Eventually, this document may be split into several parts, dedicated to individual components - such as R, rApache and the TwoRavens applications. Particularly, if the TwoRavens team creates an “official” distribution with their own installation manual.
yum install httpd
Disable SELinux on httpd:
setenforce permissive
getenforce
https strongly recommended (required?); signed cert recommended.
yum install R R-devel
(EPEL distribution recommended; version 3.* required; 3.1.* recommended as of writing this)
rpm distribution from the HMDC systems group is recommended; download and install the latest available rpm (1.2.6, as of writing this):
http://mirror.hmdc.harvard.edu/HMDC-Public/RedHat-6/rapache-1.2.6-rpm0.x86_64.rpm
(provides /usr/bin/curl-config, needed by some 3rd-party R packages; package installation will fail silently if it’s not found!):
yum install libcurl-devel
Make sure you have the standard GNU compilers installed (needed for 3rd-party R packages to build themselves).
R is used both by the Dataverse application, directly, and the TwoRavens companion app.
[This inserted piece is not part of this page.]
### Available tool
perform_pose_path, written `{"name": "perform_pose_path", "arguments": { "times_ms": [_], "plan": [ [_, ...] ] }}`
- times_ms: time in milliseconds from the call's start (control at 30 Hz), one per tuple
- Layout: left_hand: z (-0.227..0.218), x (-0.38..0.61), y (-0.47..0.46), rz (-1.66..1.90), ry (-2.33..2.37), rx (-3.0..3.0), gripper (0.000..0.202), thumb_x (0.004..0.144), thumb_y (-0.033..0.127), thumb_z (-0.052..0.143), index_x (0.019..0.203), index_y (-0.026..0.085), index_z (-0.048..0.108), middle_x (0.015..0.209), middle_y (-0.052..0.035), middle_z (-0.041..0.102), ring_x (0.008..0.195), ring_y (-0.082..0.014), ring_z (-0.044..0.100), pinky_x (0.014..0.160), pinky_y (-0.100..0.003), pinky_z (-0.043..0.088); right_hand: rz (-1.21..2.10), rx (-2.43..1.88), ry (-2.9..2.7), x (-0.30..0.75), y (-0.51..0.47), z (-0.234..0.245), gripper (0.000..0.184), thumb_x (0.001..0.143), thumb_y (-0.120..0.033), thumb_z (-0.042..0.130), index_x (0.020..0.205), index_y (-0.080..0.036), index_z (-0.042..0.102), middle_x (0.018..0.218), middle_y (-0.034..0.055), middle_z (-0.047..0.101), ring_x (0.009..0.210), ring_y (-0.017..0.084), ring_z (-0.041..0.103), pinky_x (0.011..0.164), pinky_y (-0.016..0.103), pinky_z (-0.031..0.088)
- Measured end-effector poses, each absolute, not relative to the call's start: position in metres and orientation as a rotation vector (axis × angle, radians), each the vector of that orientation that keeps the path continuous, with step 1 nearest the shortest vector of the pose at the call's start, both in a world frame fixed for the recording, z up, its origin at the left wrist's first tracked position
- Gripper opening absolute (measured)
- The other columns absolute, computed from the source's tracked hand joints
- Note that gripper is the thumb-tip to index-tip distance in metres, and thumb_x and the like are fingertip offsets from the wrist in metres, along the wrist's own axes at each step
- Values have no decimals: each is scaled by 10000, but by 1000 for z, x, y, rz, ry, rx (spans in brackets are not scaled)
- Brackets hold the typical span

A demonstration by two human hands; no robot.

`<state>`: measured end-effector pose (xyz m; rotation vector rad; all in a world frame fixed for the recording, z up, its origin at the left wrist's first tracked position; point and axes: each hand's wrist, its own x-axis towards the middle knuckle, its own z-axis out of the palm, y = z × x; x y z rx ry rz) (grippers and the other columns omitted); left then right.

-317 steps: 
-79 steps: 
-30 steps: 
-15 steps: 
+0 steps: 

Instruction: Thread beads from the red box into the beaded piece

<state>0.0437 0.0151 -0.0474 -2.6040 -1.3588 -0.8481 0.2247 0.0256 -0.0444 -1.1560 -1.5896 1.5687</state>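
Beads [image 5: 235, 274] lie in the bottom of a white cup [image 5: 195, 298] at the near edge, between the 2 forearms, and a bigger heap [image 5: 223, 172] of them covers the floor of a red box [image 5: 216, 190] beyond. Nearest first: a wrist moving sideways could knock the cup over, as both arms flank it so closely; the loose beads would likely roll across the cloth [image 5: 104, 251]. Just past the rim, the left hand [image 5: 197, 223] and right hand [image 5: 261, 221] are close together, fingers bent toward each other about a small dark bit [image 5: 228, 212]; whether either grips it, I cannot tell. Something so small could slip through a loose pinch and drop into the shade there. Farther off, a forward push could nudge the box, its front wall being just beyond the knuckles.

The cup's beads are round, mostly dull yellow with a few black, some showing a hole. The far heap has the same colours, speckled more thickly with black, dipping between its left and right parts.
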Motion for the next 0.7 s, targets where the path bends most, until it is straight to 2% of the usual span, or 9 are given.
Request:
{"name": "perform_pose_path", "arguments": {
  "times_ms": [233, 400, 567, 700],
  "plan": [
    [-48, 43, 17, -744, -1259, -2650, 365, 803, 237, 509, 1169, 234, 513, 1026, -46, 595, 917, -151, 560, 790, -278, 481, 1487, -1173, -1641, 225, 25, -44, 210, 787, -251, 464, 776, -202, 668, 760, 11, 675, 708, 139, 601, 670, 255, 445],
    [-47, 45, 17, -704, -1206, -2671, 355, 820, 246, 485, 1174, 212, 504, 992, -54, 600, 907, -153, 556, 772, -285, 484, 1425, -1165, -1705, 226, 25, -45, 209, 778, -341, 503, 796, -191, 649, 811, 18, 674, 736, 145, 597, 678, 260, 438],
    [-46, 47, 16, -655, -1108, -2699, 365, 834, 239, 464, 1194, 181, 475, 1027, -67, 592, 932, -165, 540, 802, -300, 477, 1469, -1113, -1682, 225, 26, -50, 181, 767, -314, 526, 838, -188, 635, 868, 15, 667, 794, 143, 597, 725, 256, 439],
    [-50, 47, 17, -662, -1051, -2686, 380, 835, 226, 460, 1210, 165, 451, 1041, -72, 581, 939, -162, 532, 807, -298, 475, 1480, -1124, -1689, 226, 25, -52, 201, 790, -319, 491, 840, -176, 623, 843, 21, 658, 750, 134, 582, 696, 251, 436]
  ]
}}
Two distinct interfaces are used to access R: Dataverse uses Rserve; and TwoRavens sends jobs to R running under rApache using Rook interface.
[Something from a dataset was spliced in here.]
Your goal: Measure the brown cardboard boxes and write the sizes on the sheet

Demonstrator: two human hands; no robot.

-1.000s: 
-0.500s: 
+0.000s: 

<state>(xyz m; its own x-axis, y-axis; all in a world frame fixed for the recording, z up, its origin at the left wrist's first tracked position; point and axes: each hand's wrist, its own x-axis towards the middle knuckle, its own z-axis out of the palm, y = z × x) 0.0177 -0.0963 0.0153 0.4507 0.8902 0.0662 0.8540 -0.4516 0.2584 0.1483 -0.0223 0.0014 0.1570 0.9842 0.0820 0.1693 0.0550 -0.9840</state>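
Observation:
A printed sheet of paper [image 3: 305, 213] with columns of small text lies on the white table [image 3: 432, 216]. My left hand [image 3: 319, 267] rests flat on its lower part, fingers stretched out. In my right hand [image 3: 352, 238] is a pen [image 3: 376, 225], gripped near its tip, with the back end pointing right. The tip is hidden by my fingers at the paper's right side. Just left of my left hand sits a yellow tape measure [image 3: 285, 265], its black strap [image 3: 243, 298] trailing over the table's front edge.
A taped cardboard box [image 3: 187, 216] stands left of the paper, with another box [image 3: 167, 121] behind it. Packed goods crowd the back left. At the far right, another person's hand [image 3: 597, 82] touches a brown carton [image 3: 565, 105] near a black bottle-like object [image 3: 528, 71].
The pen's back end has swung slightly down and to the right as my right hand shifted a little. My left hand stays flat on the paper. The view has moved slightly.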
We provide a shell script (conf/R/r-setup.sh in the Dataverse source tree; you will need the other 3 files in that directory as well - https://github.com/IQSS/dataverse/conf/R/r-setup.sh) that will attempt to install the required 3rd party packages; it will also configure Rserve and rserve user. rApache configuration will be addressed in its own section.
The script will attempt to download the packages from CRAN (or a mirror) and GitHub, so the system must have access to the internet. On a server fully firewalled from the world, packages can be installed from downloaded sources. This is left as an exercise for the reader. Consult the script for insight.
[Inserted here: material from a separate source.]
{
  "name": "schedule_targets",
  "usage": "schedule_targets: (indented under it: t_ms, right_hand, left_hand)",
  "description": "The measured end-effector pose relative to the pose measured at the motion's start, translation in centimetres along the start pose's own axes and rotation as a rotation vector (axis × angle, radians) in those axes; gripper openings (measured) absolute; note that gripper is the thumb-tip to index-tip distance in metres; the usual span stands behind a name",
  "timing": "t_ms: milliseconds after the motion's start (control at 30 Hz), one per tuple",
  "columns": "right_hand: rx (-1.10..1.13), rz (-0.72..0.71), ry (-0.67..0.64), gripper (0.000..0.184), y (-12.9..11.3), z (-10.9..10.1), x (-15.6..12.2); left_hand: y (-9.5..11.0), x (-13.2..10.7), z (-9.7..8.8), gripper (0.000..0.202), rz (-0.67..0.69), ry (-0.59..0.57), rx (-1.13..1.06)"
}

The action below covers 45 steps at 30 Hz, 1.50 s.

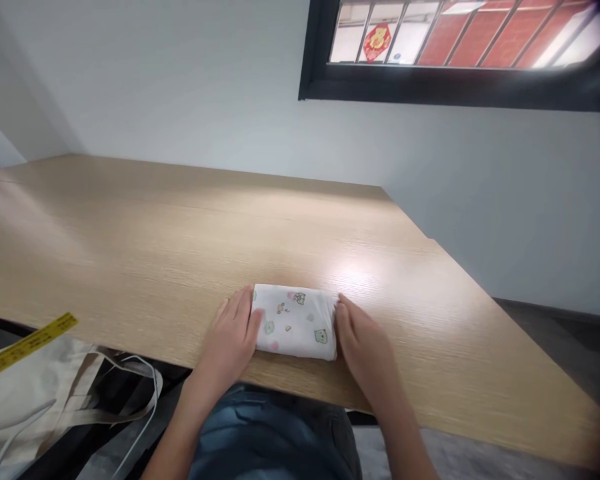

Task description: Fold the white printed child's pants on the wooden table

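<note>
A small folded white cloth [295,322] with tiny printed animal figures lies on the wooden table [180,233] near its front edge. My left hand [230,337] rests flat against the cloth's left end, fingers stretched out. My right hand [363,343] lies flat against the cloth's right end, fingers extended too. Neither hand grips the cloth; both press at its sides.
A cream tote bag [35,393] with long straps and a yellow tape [27,343] sits low at the left, below the table edge. A white wall and a dark-framed window [455,87] stand behind the table. My blue jeans [270,433] show under the edge.
</note>
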State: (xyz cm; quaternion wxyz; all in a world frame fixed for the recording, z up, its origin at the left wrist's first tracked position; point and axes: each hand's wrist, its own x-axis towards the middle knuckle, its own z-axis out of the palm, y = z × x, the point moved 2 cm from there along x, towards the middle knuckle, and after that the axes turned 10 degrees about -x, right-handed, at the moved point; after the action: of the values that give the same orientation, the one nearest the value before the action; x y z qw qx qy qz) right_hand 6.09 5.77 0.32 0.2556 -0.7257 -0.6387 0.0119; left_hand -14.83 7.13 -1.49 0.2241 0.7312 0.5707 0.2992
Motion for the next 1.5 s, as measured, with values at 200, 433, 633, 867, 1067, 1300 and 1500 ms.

and rename the resulting directory dataexplore. Place it in the web root directory of your apache server; so that it is visible from the outside at
https://<rapache server>:<rapache port>/dataexplore
We’ll assume /var/www/html/dataexplore in the examples below.
a scripted, interactive installer is provided at the top level of the TwoRavens distribution (https://github.com/IQSS/TwoRavens/blob/master/install.pl). Run it as
./install.pl
The installer will ask you to provide the following:
Setting | default | Comment |
---|---|---|
TwoRavens directory | /var/www/html/dataexplore | File directory where TwoRavens is installed. |
Apache config dir. | /etc/httpd | rApache config file for TwoRavens will be placed under conf.d/ there. |
Apache web dir. | /var/www/html | |
Apache host address | local hostname | |
Apache host port | 443 | |
Apache web protocol | https | http or https (https recommended) |
Dataverse URL | URL of the Dataverse from which TwoRavens will be receiving metadata and data files. For example, https://thedata.harvard.edu. |
This should be it!
Explained below are the steps needed to manually configure TwoRavens to run under rApache (these are performed by the install.pl script above). Provided for reference.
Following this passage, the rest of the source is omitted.